[Brief] Look through the listing and locate every line containing the word "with"; copy those lines.

════════════════════

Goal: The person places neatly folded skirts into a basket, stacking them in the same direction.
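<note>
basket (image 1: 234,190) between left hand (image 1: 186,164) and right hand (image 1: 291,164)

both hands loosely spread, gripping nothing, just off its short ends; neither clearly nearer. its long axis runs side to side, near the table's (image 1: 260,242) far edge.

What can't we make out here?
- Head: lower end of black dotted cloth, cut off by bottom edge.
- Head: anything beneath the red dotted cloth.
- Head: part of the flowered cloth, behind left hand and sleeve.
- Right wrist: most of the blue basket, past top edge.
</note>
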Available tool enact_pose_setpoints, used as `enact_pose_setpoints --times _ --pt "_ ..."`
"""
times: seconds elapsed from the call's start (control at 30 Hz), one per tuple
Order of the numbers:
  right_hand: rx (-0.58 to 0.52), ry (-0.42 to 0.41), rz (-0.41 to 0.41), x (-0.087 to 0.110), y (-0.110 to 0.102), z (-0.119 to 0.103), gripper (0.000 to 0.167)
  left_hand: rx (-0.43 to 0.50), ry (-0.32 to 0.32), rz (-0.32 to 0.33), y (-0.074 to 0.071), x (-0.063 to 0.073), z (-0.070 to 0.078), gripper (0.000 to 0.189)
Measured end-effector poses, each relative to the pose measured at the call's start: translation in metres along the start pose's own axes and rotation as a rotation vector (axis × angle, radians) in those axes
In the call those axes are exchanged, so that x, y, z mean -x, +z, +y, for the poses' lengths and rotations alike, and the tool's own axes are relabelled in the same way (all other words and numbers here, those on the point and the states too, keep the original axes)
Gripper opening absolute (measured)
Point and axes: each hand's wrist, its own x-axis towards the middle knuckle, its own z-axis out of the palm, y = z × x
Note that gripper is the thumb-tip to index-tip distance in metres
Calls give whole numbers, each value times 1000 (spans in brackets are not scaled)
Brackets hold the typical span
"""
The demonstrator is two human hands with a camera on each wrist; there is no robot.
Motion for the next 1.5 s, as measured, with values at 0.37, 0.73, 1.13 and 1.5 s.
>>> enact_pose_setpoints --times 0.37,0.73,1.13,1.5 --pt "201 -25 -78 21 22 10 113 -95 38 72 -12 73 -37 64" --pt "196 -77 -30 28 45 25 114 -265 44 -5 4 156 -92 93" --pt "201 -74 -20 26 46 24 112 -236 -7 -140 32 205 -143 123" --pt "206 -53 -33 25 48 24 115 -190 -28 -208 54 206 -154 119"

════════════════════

[Result]
The demonstrator is two human hands with a camera on each wrist; there is no robot.
Motion for the next 1.5 s, as measured, with values at 0.37, 0.73, 1.13 and 1.5 s.

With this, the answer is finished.